L'événement, qui devait être paisible, a rapidement dégénéré, faisant plusieurs blessés, dont M. Kabund lui-même.
Selon le communiqué de l'A.Ch, l'attaque a été perpétrée par des individus présentés comme des kulunas (bandits) et des éléments de la police.
Jean-Marc Kabund a été blessé, de même que plusieurs de ses militants.
Des tirs à balles réelles ont été signalés.
Le parti de l'opposant affirme que les assaillants étaient « recrutés par Samuel Mbemba, ministre des Droits humains », une accusation très grave qui n'a pas encore fait l'objet d'une confirmation ou d'un démenti officiel par les autorités. Les militants de l'A.Ch, épaulés par les gardes du corps de M. Kabund, sont intervenus pour le protéger, empêchant, selon eux, une tentative d'assassinat.
Le rôle des forces de l'ordre fait l'objet de vives critiques.

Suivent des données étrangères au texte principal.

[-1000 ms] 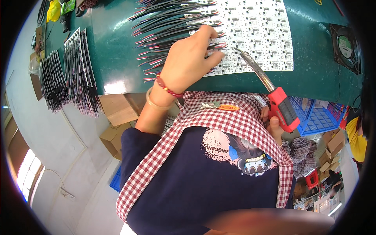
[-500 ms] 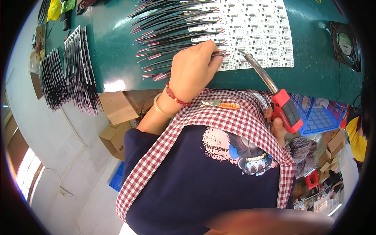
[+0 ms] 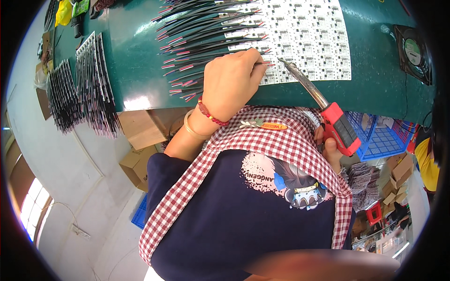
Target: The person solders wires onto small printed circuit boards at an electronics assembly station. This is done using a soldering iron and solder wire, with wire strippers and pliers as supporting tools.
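Observation:
My left hand (image 3: 233,77) is closed in a pinch on a black cable, whose bare coloured wire ends (image 3: 269,63) stick out past the fingertips over a white circuit board panel (image 3: 314,40). My right hand (image 3: 332,149) grips a soldering iron (image 3: 343,130) by its red and black handle. The iron slants up and left, with its tip (image 3: 282,61) over the panel, just right of those wire ends; whether it touches the board cannot be made out. Many similar black cables (image 3: 197,35) lie in a row along the panel's left side, their far ends fanning leftward.
Boards with cables attached (image 3: 93,79) hang over the left end of the green table (image 3: 136,61). A black fan (image 3: 412,55) stands at the right. Below the table edge are a blue crate (image 3: 382,140) and cardboard boxes (image 3: 140,164). A person in yellow (image 3: 427,164) is at far right.
The soldering iron has shifted slightly left, its tip now closer to the wire ends at my left fingertips. My left hand has barely moved and keeps its pinch.

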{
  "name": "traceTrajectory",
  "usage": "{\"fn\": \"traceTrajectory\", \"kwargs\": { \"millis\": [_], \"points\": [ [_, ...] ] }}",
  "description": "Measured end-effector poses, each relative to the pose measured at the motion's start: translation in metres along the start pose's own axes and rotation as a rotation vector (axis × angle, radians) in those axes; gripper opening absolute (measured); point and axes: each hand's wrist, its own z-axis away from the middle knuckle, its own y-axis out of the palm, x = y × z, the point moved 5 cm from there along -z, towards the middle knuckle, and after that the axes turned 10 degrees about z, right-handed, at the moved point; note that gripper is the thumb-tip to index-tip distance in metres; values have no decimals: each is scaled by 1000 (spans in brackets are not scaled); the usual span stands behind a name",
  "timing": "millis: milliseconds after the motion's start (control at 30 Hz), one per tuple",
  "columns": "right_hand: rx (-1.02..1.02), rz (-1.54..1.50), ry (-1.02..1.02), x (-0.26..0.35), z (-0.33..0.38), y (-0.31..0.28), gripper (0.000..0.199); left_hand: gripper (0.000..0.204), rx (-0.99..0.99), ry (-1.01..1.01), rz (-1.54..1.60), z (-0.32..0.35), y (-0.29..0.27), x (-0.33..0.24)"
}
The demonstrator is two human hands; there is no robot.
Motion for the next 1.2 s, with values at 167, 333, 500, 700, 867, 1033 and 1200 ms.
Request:
{"fn": "traceTrajectory", "kwargs": {
  "millis": [167, 333, 500, 700, 867, 1033, 1200],
  "points": [
    [-50, -114, -2, -1, -3, 1, 52, 8, -8, -10, -128, -2, 5, 0],
    [-10, -17, -26, 2, -3, 0, 50, 8, 21, -23, -139, -7, 4, 2],
    [-21, 19, -44, 4, -4, 1, 47, 9, 24, -17, -133, -8, 5, 3],
    [15, 62, -8, 6, -3, 1, 46, 10, 48, -27, -143, -10, 5, 2],
    [41, -67, 26, 11, 1, 4, 53, 10, 44, -27, -157, -8, 5, 2],
    [33, -113, 129, 26, -1, 4, 63, 10, 73, -27, -187, -11, 5, 1],
    [93, -132, 112, 20, 1, 1, 62, 8, 67, -35, -139, -5, 2, -2]
  ]
}}
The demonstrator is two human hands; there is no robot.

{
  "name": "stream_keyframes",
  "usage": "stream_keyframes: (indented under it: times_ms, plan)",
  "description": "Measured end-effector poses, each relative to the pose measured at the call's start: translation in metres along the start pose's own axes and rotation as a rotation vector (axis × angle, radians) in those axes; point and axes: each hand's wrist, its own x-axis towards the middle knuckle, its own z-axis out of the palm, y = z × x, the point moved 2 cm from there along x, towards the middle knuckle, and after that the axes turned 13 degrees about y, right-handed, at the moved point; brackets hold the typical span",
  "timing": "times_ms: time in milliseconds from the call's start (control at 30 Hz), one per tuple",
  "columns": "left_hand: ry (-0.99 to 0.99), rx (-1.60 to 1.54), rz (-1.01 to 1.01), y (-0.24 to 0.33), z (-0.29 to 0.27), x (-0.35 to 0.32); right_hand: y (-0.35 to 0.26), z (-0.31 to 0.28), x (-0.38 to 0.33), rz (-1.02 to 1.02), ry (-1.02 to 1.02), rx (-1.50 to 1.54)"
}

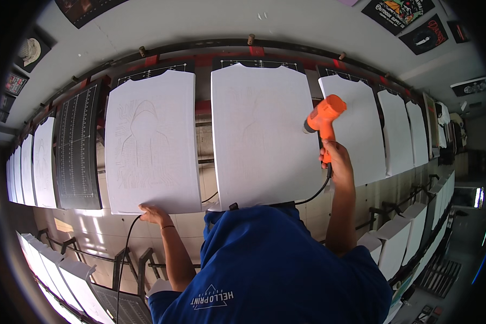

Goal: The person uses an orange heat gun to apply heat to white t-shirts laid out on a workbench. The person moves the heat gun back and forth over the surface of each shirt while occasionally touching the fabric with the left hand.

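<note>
An orange heat gun (326, 114) is gripped by its handle in my right hand (339, 162). Its nozzle points left, over the right edge of the middle white shirt (262, 135), which lies flat on a board and bears a very faint outline. My left hand (155, 215) is at the bottom edge of the white shirt to the left (173, 92), which shows a faint hooded-figure line drawing. A black cord (127, 248) runs down from the left fingers, which appear closed around it. Another stretch of cord hangs from the heat gun's handle toward my waist.
More white shirts on boards (353, 129) curve away to the right, others (43, 162) to the left. A bare black board (80, 146) with white markings stands left. Behind the boards runs a dark rail (194, 44). Another row of boards (75, 270) lies lower left.
</note>
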Motion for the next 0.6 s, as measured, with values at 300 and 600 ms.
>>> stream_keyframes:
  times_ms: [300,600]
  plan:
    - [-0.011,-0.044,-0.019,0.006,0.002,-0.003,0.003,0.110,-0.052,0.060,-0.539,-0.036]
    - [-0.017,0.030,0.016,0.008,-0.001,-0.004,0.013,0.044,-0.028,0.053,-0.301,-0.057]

Les policiers présents sur les lieux sont accusés d'avoir « servi de couverture » aux kulunas et d'avoir appuyé leur action contre les militants de l'opposition.
Le parti dénonce des policiers qui seraient « au service du pouvoir en place » et interroge la légitimité des actions de l'État :
“Ces policiers, décrits comme étant au service du pouvoir en place, ont laissé le Président National Jean-Marc KABUND être blessé. Il est donc légitime de s’interroger sur l’excès de pouvoir de Félix Tshisekedi, qui agit en tyran ”
Cet incident vient s'ajouter aux tensions politiques en RDC, où les opposants dénoncent régulièrement des entraves à la liberté de réunion et des atteintes aux droits de l'homme. M. Kabund, ancien allié de l'actuel chef de l'État avant de devenir un opposant farouche, a déjà fait l'objet de condamnations et de détentions par le passé, renforçant le sentiment d'une répression politique ciblée.
Face à la gravité des accusations, notamment l'implication présumée d'un ministre et de la police, ainsi que l'usage de balles réelles, un appel à une enquête indépendante et transparente est lancé. La communauté nationale et internationale attend une réaction rapide du gouvernement pour clarifier les circonstances de cette agression et garantir le respect des droits politiques et de la sécurité des citoyens.
L'opposant Jean-Marc Kabund avait précédemment dénoncé l'enrichissement illicite des dirigeants congolais.